Part One of the book serves as an extended prologue. It takes place in the immediate aftermath of a failed military operation to quell a rebellion on a planet at the fringe of a repressive and socially stratified empire. Commander Sela Tyron, who led the operation, is a “breeder” — a military caste serving the whims of the upper class “cresters.” Movement between the upper and middle (commoner) classes is possible — Sela’s commanding officer Captain Jon Veradin and his sister are examples — but not for breeders.
Sela and Veradin don’t realize something bigger is happening than simply a failed military operation, but they begin to slowly piece things together with the help of Erelah, Jon’s sister. To say more than that would be to spoil the fun for new readers. The first of a trilogy, Allies and Enemies; Fallen doesn’t end on a cliffhanger (some folks get so upset when that happens) but for me there is no question about getting the other books to find out how the story plays out. The characters are well-drawn and interesting and the action scenes suitably exciting.

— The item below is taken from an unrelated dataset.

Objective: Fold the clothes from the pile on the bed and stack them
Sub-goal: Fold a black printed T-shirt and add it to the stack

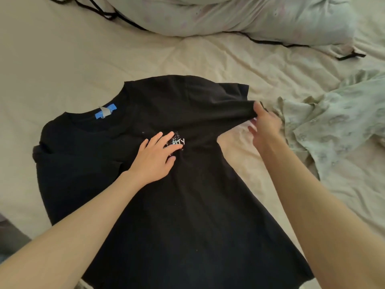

One final note: outside of a short introduction to Part Two, most background information on the larger picture of the Regime comes in dribs and drabs through character interaction or internal dialogue. This approach means information is provided with little or no immediate context, and it can be a bit confusing trying to piece together how it fits into the larger scheme. Still, I prefer this method much more than pausing the action to reveal expository info.
In sum, Allies and Enemies: Fallen is a great read, perfect for the beach or curling up on a rainy day. But don’t be surprised if, like me, you end up buying the next entry in the series as soon as you’re done.